U nas jesień w pełni - tutejsze odliczanie za chwilę zamknie drugi jesienny miesiąc. 
W pierwszy dzień czerwca zacznie się nasza kolejna nowoojczyźniana zima.

Powinnam raczej napisać: u nas jesień w wersji późne lato trwa w najlepsze.  W ciągu dnia sporo słońca na błękitnym niebie, poranki i wieczory, niestety, coraz bardziej rześkie ;-), choć pogodne.  Czasem pada deszcz, ale jeszcze niedużo, jeszcze zwykle w nocy i cieszy nas to bardzo, bo odżywają rośliny (w tym nasze trawniki ;-D, które nie tylko przypominają coraz gęstsze zielone dywany, ale i dopominają się koszenia co najmniej raz na tydzień).


Systematycznie ogławiane róże (co tydzień wyrzucam co najmniej jedno, a często dwa wiaderka odciętych kwiatów) nadal pięknie kwitną i ma to ponoć potrwać jeszcze przez jakiś czas.  Raz zaatakowałam mszyce mieszaniną wody i płynu do mycia naczyń (nie, nie był to szeroko zachwalany w sieci Ludwik ;-) - mszyc teraz jakby mniej, sporo kwiatów 'zyskało' brzydkie brązowe lamówki na płatkach, sporo liści ma teraz brzydkie brązowe plamki - jednym słowem: na razie nie planuję powtarzać operacji.

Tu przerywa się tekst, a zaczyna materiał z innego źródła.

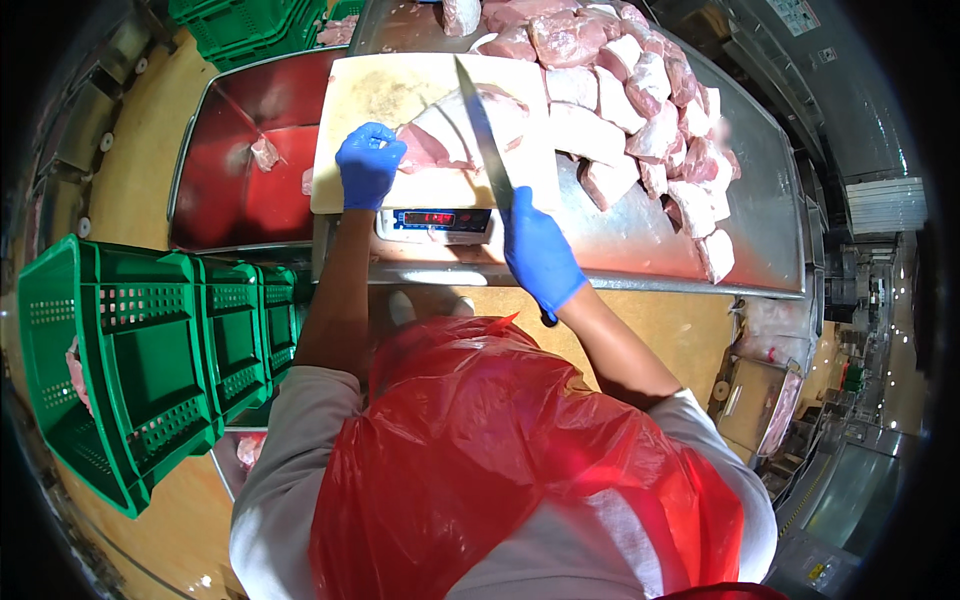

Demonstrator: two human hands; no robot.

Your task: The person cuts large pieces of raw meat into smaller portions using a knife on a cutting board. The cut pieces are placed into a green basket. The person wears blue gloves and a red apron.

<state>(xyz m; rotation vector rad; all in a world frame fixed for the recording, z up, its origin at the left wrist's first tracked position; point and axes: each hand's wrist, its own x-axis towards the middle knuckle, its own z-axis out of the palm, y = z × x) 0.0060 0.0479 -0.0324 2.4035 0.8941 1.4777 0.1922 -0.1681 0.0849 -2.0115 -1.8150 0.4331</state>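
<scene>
On a pale cutting board (385,85) lies a piece of raw meat (445,135) with a whitish fat layer. My left hand (370,165), in a blue glove, is closed at the meat's left end, fingers curled against it. A long knife (480,120) is in my right hand (540,250), also blue-gloved and wrapped round the handle. Its blade points away from me and slants to the left above the meat, covering part of it; whether it touches cannot be told. A scale (435,222) with a lit red display sits at the board's near edge.
Several raw meat chunks (655,130) are heaped on the metal table (590,250) to the right. A red-lined tray (240,200) at left holds a scrap (265,153). Green crates (145,330) stand at lower left, others (240,30) at far left.
</scene>
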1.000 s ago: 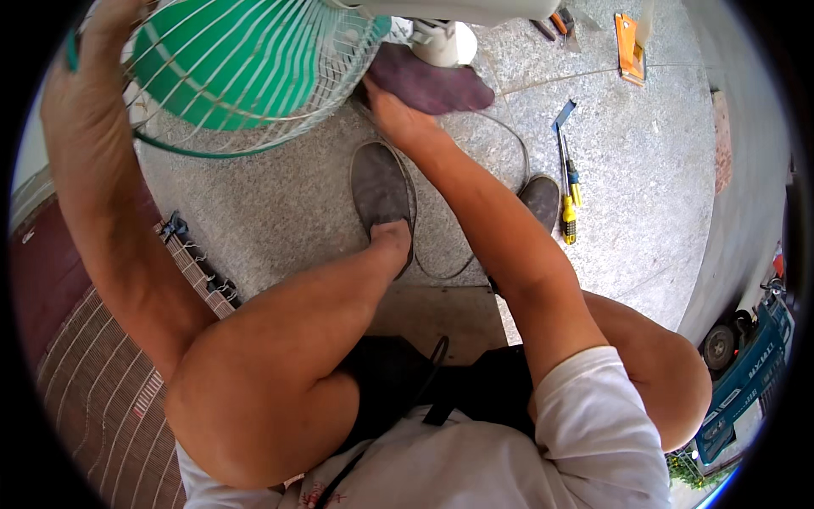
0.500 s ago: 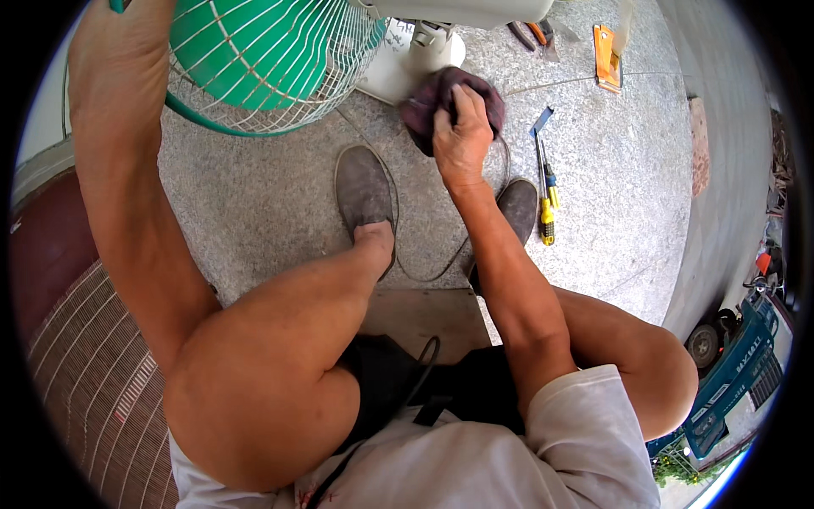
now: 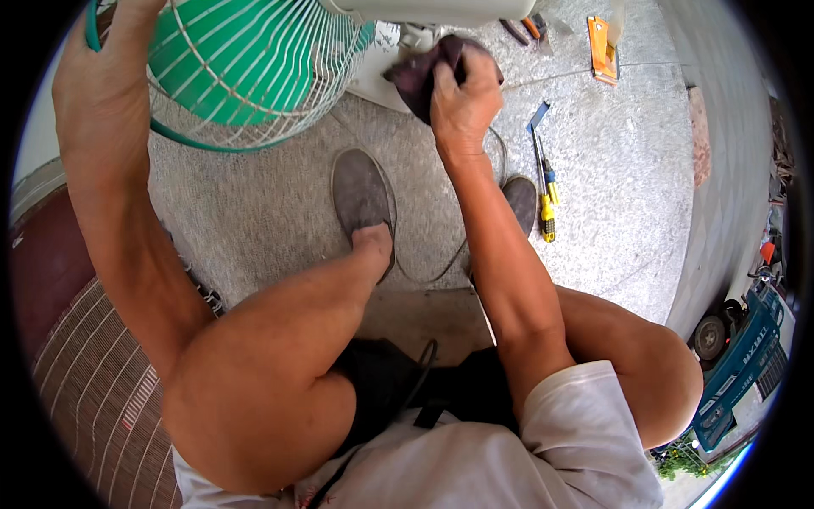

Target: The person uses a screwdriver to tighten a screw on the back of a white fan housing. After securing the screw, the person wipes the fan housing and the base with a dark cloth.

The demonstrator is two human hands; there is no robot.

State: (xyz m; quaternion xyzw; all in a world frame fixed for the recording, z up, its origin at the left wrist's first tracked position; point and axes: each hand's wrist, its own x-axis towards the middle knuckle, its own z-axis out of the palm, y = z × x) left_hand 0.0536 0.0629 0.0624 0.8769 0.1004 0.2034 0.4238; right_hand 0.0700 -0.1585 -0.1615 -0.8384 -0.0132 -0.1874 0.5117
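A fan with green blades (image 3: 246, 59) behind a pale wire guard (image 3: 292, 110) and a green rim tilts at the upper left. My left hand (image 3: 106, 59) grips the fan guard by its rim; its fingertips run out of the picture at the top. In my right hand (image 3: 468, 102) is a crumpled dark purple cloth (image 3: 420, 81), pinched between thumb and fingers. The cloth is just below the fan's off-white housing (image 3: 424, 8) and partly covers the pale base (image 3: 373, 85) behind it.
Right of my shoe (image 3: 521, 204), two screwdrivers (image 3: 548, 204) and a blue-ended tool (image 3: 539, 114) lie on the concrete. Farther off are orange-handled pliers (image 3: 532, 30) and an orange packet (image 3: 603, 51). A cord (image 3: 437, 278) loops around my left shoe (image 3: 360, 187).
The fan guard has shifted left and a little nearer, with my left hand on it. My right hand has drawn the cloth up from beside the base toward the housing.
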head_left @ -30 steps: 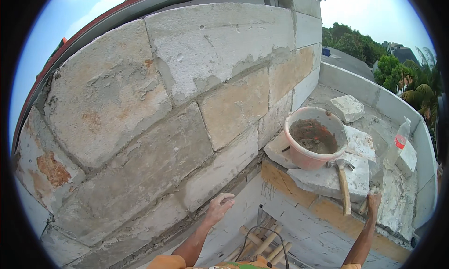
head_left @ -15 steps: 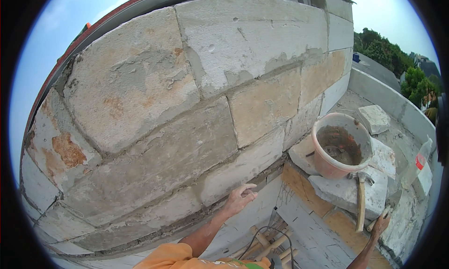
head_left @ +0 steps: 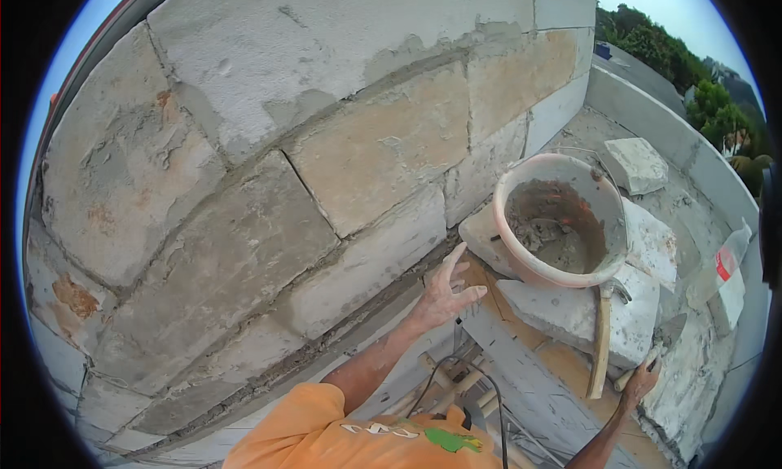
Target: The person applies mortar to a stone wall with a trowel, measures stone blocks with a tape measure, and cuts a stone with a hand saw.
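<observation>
My left hand, dusted pale, is stretched out with its fingers apart. It holds nothing and is near the foot of the wall, to the left of the bucket. Grey wet mortar lies inside this pinkish-white bucket, which stands on broken pale block pieces. At the lower right, my right hand is closed round the handle of a trowel, whose grey blade points away over the rubble. Beside that hand a hammer with a wooden handle rests on a block slab, its head against the bucket.
A wall of large pale blocks with mortar joints rises in front and to the left. A clear plastic bottle stands on the right near a low parapet. Behind the bucket lies a loose block. Wooden poles and a black cable show below.
The view has shifted down and closer to the bucket. My left hand has reached forward toward the bucket, its fingers spreading. My right hand stays on the trowel.
</observation>
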`<state>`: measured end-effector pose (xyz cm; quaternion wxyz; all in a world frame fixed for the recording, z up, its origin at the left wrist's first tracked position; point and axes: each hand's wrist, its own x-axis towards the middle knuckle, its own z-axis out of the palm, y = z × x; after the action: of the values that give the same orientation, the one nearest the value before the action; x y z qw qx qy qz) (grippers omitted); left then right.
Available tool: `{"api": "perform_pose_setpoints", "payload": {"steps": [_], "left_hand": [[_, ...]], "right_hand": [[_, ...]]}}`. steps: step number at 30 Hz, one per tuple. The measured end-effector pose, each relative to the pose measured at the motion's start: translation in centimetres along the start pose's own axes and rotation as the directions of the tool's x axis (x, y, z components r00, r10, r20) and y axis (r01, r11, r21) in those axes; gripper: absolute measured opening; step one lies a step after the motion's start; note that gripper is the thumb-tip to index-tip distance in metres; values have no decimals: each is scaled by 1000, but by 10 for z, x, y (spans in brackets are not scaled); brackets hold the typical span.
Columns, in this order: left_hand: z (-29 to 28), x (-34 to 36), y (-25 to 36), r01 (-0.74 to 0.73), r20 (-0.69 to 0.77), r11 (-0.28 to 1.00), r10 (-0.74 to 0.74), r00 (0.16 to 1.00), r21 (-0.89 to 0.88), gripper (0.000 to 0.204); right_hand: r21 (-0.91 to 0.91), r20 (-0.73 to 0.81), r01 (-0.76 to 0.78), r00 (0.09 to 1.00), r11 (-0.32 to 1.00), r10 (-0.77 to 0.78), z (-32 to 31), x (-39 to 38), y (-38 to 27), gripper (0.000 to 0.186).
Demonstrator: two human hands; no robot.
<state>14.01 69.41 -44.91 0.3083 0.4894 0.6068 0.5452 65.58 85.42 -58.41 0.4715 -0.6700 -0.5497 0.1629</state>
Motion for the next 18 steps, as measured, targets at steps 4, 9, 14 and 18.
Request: {"api": "perform_pose_setpoints", "payload": {"steps": [4, 9, 14, 18], "left_hand": [[30, 15, -16, 59, -35, 992, -64, 997, -114, 115], [59, 23, -9, 38, 25, 939, -31, 999, -341, 119], [52, 40, 34, 103, -108, 797, -206, 973, -595, 101], [41, 65, 59, 196, -53, 682, -325, 944, -705, 84]], "right_hand": [[-89, -57, 7, 998, 996, -12, 11, 4, 5, 51], [65, 41, -146, 989, 987, 144, 2, 0, -23, 52], [4, -112, -151, 982, 988, 151, -16, 0, -31, 53], [57, -172, -246, 952, 968, 252, -30, 18, -28, 58]]}}
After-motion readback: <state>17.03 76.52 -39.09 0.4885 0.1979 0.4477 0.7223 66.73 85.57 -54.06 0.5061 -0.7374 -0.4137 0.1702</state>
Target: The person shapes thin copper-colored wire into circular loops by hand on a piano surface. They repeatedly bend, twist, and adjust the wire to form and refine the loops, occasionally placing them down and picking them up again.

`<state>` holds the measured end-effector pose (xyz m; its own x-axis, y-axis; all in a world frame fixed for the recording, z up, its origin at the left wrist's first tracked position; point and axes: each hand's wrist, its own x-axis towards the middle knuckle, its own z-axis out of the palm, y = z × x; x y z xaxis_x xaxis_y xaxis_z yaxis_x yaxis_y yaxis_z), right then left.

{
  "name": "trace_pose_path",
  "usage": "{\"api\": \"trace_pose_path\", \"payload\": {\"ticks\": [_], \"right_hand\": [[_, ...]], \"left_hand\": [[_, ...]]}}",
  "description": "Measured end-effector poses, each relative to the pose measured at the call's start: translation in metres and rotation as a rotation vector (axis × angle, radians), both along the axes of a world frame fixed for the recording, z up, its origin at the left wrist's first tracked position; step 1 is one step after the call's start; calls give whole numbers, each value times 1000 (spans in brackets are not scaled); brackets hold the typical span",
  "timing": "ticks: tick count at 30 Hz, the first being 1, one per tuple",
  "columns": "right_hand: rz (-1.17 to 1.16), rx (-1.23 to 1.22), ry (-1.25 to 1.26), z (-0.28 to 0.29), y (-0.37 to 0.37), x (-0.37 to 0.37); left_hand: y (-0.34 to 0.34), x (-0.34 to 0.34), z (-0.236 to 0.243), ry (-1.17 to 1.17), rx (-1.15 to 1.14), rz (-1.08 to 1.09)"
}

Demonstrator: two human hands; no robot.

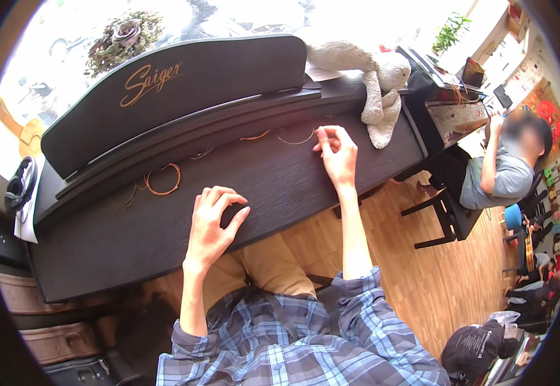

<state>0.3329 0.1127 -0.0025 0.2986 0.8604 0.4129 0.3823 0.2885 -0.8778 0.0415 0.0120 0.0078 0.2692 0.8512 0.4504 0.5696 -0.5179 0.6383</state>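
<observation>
My left hand (219, 225) hovers over the dark piano lid (87, 257), fingers bent but apart, holding nothing. A coiled copper-coloured string (163, 193) with loose thin ends lies beyond it to the left. My right hand (338, 161) has its fingers curled together at the right end of a thin pale string (293, 141); whether they grip it is too small to tell. Short lengths of string (254, 136) lie along the back of the lid, below the black music rest (190, 83).
A white plush toy (383, 116) rests at the lid's right end; headphones (19, 183) at the left end. A seated person (499, 174) is on a black chair at the right. Brown cases (55, 341) stand low left; a black bag (466, 354) lies low right.
</observation>
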Motion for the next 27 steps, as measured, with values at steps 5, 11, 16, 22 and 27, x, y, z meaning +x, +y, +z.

Kąpane w słońcu kolorów nabierają pigwy, granaty (dwa ;-) i cytryny.  Reszta cytrusów na razie ciągle jeszcze rośnie.  Przed Przyczółkiem poza różami kwitną też aloesy.




Dostosowując się jednak do pory roku, wybraliśmy się dziś na jesienny rekonesans nieco dalej - na wzgórza nad Adelajdą.
Achhhhhhhh, piękny festiwal jesieni - feeria barw, szelest suchych liści; wiatr wiał na tyle, żeby niektóre liście szumiały a inne malowniczo spadały wzbogacając kolorowe kobierce pod drzewami pamiętanymi ze staroojczyźnianych lasów, które tutaj mieszają się z eukaliptusami.  Do tego gdzieniegdzie jakieś ciemnozielone plamy drzew iglastych i połyskujące w słońcu - a jakże - nitki babiego lata.  Pająków mamy tu przecież pod dostatkiem ;-)

Drzewa liściaste tworzą przepiękne obrazki, pod jasnobłękitnym niebem, doświetlone słońcem.  Wiatr kołysze konarami pełnymi kolorowych liści i roznosi jesienne zapachy - suchych liści, dojrzewających owoców, rosnących w lasach grzybów.
W przydomowych ogrodach kwitną kwiaty i krzewy (np. bougainvillea), nabierają kolorów owoce.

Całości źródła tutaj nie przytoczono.